En somme, l’objet de la maîtrise de l’information est bien de disposer d’informations sûres, au bon endroit et au bon moment. La finalité est de mettre à la disposition du chef suffisamment de matière pour l’aider à décider en toute connaissance de cause. Cette maîtrise trouve ainsi naturellement une place prépondérante dans les conflits d’aujourd’hui et est une capacité capable à elle seule de renverser les rapports de force. Elle est donc une condition nécessaire à l’action militaire. Il demeure néanmoins qu’il faut être conscient de ses limites et des risques potentiels d’une trop grande confiance accordée à une information : « Une information plus un démenti, cela fait deux informations pour le prix d’une. Et c’est toujours la fausse qui reste dans les mémoires »[ix].
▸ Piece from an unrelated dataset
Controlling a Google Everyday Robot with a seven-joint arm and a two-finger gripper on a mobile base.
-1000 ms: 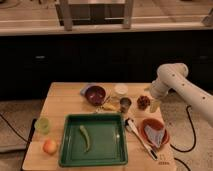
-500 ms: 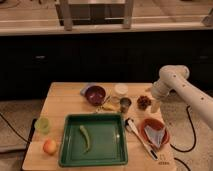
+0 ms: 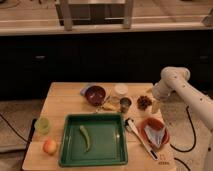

[i] L’ergostressie ou stress technologique est le stress induit chez une personne par une utilisation des technologies de l'information et de la communication excessive en regard de ses possibilités d'adaptation.
[ii] Chef d’édition du site sur l’actualité de l’économie numérique « 01net.com »
[iii] Information : signification obtenue après traitement d’une ou plusieurs données et qui peut être communiquée  (CIA-2 Concept du renseignement d’intérêt militaire). Donnée : élément correspondant à des faits, des états ou des événements, pouvant avoir plusieurs formes, textuelle, graphique, signal provenant de détecteurs ou transcodées sur tous types de supports.
[iv] Le général Mermet est à l'origine de la création de la direction du renseignement militaire (DRM) et a été directeur de la direction générale de la sécurité extérieure (DGSE) de 1987 à 1989.
[v] Observer, s’orienter, décider et agir.
[vi] Maîtrise de l’information : art d’agir pour atteindre un objectif par l’exploitation, la domination et la protection du domaine de l’information.
[vii] Concept d’emploi des forces.
[viii] Etat-major des Armées.
[ix] Yan Audouard, écrivain-journaliste français.